◆ **Assignment**
Read through the listing and copy every line that contains the word "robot".

*** Begin section ***

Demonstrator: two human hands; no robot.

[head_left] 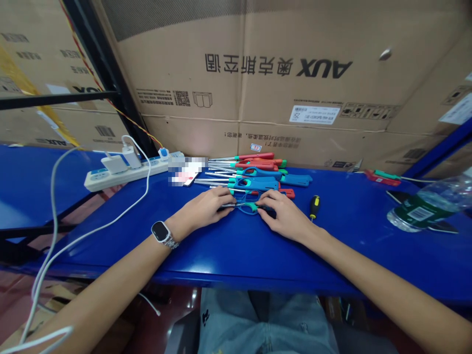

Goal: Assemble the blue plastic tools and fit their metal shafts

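Note:
On the near part of the blue table [236, 250], a long-nosed lighter [250, 207] with a green trigger and a blue guard lies crosswise between my hands. My left hand [211, 209], with a watch on its wrist, has its fingers closed on the metal nozzle end. At the handle end, my right hand [285, 212] is closed too, its thumb below a dark part. My fingers hide some of the lighter. Just beyond is a pile of blue and red lighters [263, 183], their nozzles pointing left. To the right of my right hand lies a yellow-and-black screwdriver [314, 206].
A white power strip [142, 173] with plugged-in chargers and cables lies at left, beside a phone [193, 172]. At right are a plastic bottle [420, 214] on its side and a red-and-green lighter [383, 177]. Large cardboard boxes [258, 93] stand behind.

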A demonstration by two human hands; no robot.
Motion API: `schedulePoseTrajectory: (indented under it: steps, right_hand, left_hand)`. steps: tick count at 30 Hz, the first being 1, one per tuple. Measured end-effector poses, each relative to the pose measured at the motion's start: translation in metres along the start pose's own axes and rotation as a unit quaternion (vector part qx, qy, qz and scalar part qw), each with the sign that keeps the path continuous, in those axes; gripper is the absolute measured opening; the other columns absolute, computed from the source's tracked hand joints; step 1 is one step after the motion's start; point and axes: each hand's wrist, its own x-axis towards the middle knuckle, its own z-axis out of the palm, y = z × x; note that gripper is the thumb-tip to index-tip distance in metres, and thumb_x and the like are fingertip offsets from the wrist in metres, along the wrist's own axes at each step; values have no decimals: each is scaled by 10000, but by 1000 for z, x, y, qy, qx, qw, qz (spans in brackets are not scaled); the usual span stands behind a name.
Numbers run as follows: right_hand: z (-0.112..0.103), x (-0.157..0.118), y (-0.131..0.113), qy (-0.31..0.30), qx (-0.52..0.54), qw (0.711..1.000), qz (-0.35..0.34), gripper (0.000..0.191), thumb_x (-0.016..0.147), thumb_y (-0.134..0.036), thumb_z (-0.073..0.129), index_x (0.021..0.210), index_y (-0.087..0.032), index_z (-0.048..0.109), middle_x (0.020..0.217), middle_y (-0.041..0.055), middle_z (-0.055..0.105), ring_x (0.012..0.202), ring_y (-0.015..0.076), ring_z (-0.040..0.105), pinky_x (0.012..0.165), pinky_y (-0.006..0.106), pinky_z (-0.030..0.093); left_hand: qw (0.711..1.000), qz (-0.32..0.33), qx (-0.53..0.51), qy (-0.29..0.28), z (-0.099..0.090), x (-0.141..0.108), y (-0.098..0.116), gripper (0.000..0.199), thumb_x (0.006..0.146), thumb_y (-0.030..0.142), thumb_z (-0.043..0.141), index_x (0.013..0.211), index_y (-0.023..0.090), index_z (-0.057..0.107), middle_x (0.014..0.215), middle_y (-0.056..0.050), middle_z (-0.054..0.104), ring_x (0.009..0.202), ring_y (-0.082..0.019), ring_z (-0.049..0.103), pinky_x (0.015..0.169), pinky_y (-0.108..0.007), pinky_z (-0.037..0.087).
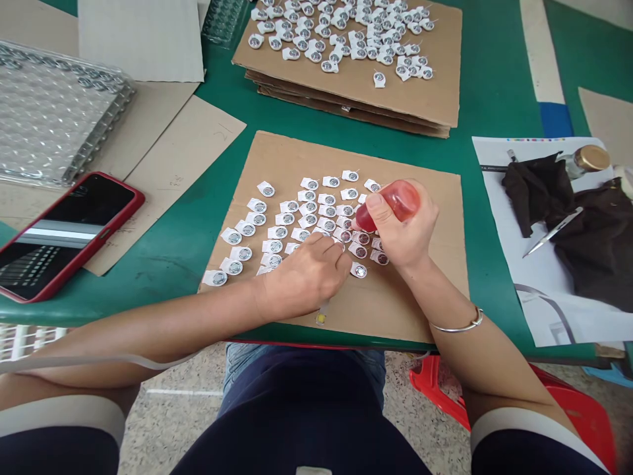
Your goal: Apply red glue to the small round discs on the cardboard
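Note:
My right hand is wrapped round a red squeeze bottle, tilted with its tip down to the left over several small white-and-silver round parts. These parts lie in loose rows on a brown cardboard sheet. My left hand is closed low over the middle of the rows, its fingertips near the bottle's tip; what they pinch is too small and hidden to name. Below that hand, a small yellow spot shows near the sheet's front edge.
More round parts lie on a cardboard stack at the back. A red-cased phone and a clear plastic tray are at left. At right, dark cloth, tweezers and a gold-lidded jar rest on white paper.

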Motion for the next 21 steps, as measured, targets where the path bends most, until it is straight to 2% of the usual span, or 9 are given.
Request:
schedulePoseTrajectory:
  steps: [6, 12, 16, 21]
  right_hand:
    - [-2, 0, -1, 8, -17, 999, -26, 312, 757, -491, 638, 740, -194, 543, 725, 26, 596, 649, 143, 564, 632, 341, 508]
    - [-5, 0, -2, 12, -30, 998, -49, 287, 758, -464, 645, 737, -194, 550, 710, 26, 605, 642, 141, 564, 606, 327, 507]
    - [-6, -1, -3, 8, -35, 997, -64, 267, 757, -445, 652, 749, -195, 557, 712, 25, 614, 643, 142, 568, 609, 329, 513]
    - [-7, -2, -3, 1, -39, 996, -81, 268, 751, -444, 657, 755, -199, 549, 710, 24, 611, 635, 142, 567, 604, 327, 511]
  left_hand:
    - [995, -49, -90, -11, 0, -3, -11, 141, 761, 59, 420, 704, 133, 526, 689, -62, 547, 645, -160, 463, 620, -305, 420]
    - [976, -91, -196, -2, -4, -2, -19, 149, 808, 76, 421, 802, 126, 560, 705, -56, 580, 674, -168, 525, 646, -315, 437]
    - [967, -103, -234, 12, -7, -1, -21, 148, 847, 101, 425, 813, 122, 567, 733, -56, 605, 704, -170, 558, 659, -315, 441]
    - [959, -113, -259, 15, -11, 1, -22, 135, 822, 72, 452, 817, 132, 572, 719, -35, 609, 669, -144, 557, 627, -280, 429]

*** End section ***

◆ **Problem solution**
Demonstrator: two human hands; no robot.
A demonstration by two human hands; no robot.

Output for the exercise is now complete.